As Scarlett had said, I was starting to receive gifts from my clients, trinkets and money and whatnot. Scarlett and I had agreed that there had to be some better way for them to pay us, but we'd not come up with something that made us feel less dirty and more like we were fighting back, so we gathered our trinkets and kept thinking.
There was none of the passion and magic I'd felt with Scarlett with any of the other women. I tried to tell myself that it was just the fact that it was my first time, nothing more than the rush of her being the first woman I'd experienced. I'd heard boys talking about the 'first' like it was some incredibly deep experience.
In a way, maybe it was.
I couldn't really decide, though, until I knew whether or not my lingering longing to taste Scarlett's lips again was because she was my first or because she was Scarlett.
Scarlett didn't come back to my room after that night, so on the morning of the fifteenth I had gone to her room, to wake her up, to try my luck at getting another kiss, even though I knew she'd said that there wasn't anything changed between us. Maybe she didn't feel any sort of change, but I did, every time I looked at her.
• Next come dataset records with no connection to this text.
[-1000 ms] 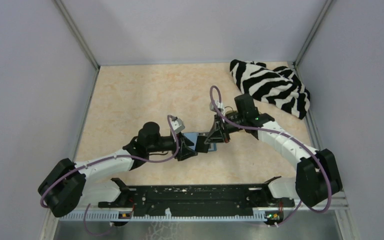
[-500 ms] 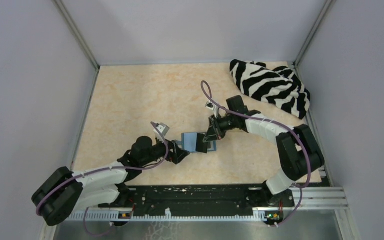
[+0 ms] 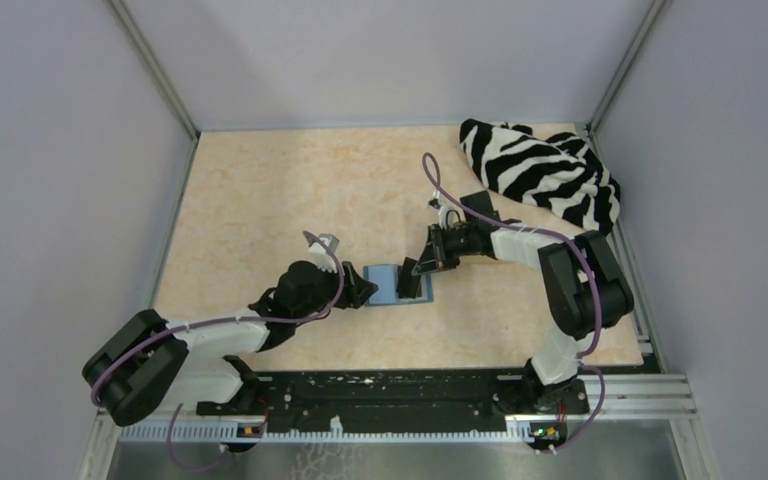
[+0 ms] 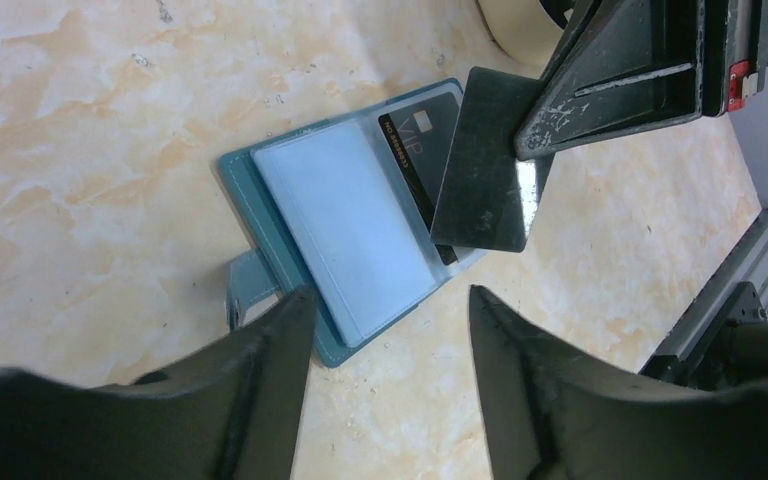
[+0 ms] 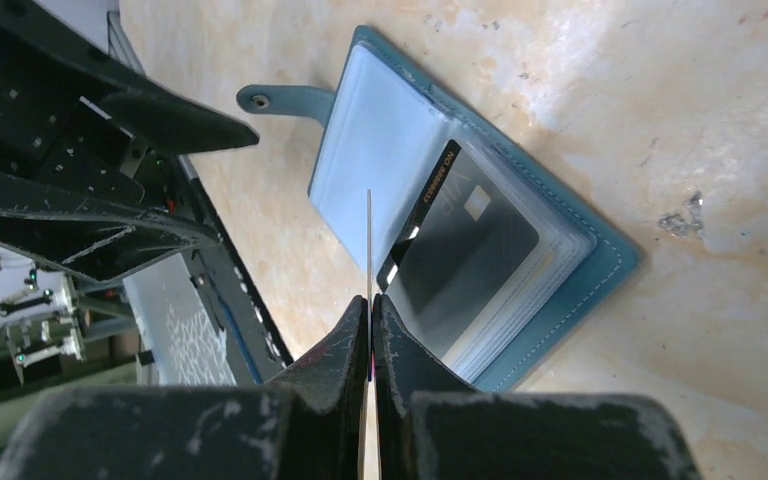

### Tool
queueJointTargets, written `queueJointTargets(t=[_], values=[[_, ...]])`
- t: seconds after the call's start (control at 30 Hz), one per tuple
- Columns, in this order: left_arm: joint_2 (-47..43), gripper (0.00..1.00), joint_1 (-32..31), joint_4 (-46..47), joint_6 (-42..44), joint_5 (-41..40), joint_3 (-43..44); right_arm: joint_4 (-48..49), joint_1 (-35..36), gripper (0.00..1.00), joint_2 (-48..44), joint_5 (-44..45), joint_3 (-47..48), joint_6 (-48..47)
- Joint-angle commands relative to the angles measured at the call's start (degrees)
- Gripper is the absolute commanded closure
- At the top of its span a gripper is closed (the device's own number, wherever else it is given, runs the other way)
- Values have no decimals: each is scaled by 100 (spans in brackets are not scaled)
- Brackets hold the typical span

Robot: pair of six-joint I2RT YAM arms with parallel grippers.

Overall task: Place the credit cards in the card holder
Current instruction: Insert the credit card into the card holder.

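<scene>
The teal card holder (image 3: 384, 284) lies open and flat on the table, clear sleeves up (image 4: 345, 225). A black card marked VIP (image 4: 412, 140) sits in its right-hand sleeve (image 5: 465, 255). My right gripper (image 3: 426, 264) is shut on a second black credit card (image 4: 485, 175), held on edge with its lower end over the sleeves; in the right wrist view this card shows as a thin line (image 5: 369, 235) between the shut fingers (image 5: 371, 300). My left gripper (image 4: 390, 300) is open at the holder's near left edge with nothing between its fingers.
A zebra-striped cloth (image 3: 540, 172) is bunched in the far right corner. The black mounting rail (image 3: 390, 392) runs along the near edge. Grey walls close in the table on three sides.
The left gripper has opened, swung toward the holder's left edge and come partly back in. The right arm has carried its card lower over the holder, which now lies flat.
</scene>
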Motion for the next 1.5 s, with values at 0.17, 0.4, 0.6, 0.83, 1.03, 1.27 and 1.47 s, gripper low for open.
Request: queueJointTargets(t=[0.17, 0.4, 0.6, 0.83, 1.03, 1.27, 1.47], values=[[405, 51, 4, -123, -80, 90, 472, 418, -1, 100, 185, 464, 140, 654], [933, 57, 4, 26, -43, 404, 704, 459, -1, 100, 300, 430, 127, 701], [1507, 68, 4, -508, -176, 150, 1079, 481, -23, 100, 396, 297, 135, 736], [1706, 77, 4, -1121, -376, -301, 1284, 435, -28, 100, 527, 174, 180, 751], [1668, 80, 5, -1220, -390, -359, 1278, 385, -27, 100, 650, 75, 213, 754], [1727, 81, 4, -1205, -294, -265, 1324, 240, 20, 100, 798, -25, 349, 646], [1773, 82, 4, -1164, -174, -188, 1340, -218, 25, 100, 962, -133, 635, 361]])
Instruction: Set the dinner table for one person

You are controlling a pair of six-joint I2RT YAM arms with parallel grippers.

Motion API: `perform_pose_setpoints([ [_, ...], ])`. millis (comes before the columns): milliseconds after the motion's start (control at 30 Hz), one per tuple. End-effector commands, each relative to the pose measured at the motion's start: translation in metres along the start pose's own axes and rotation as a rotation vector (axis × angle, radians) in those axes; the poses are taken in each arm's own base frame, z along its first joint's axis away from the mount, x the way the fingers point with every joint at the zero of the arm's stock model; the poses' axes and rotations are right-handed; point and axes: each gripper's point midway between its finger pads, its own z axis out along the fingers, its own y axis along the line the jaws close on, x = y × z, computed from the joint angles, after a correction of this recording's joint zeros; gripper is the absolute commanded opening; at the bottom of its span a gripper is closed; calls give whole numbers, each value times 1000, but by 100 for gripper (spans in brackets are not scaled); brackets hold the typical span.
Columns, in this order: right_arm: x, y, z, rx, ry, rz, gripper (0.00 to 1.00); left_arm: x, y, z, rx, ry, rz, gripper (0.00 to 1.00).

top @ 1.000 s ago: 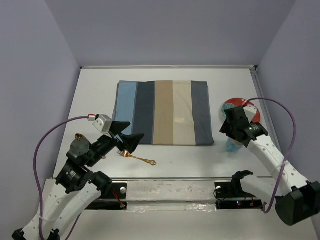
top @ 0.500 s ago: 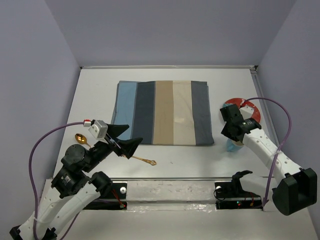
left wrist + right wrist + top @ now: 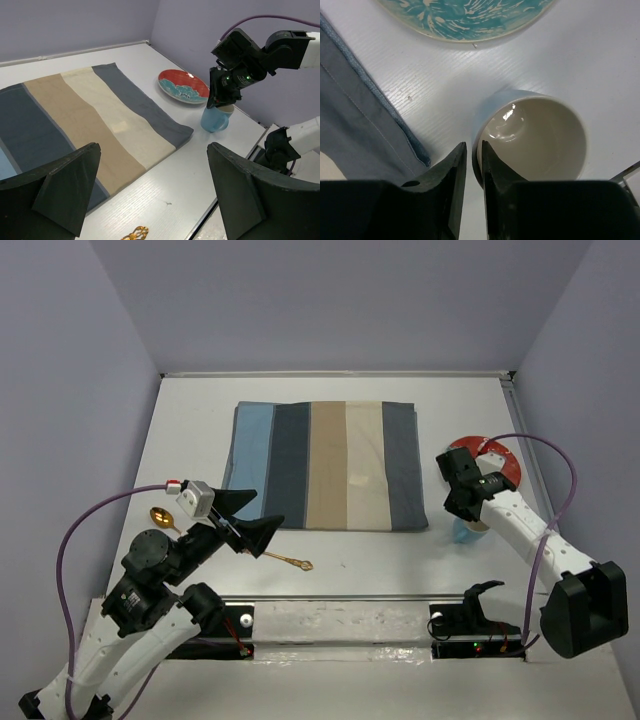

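Where the dinner table (image 3: 190,430) runs toward its right edge, the right gripper (image 3: 474,150) pinches the rim of a pale blue mug (image 3: 535,145), with one finger inside the cup, one outside and the jaws nearly together. The mug stands upright between a red-and-teal plate (image 3: 497,462) and the near edge, just beside the striped placemat (image 3: 330,465). The left gripper (image 3: 152,152) hovers over the near left part, spread wide and holding nothing — a gold utensil (image 3: 288,561) lies below it. The white table spans from the arms' bases to the back wall.
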Motion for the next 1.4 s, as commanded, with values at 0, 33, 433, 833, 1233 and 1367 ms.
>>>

Haymitch had noticed, of course. Haymitch noticed everything, and I hadn't missed the way they whispered together the night of the fourteenth, looking over at me, and I just knew they were talking about me.
After that, Scarlett seemed more distant, like she'd been when I didn't know about her being a prostitute for the Capitol and she was trying to keep it from me. I couldn't figure out what she was keeping from me this time, and it made everything else going on just a bit harder to bear.
On the morning of the fifteenth, I snuck into her room as softly as possible, looking down on her peacefully sleeping form.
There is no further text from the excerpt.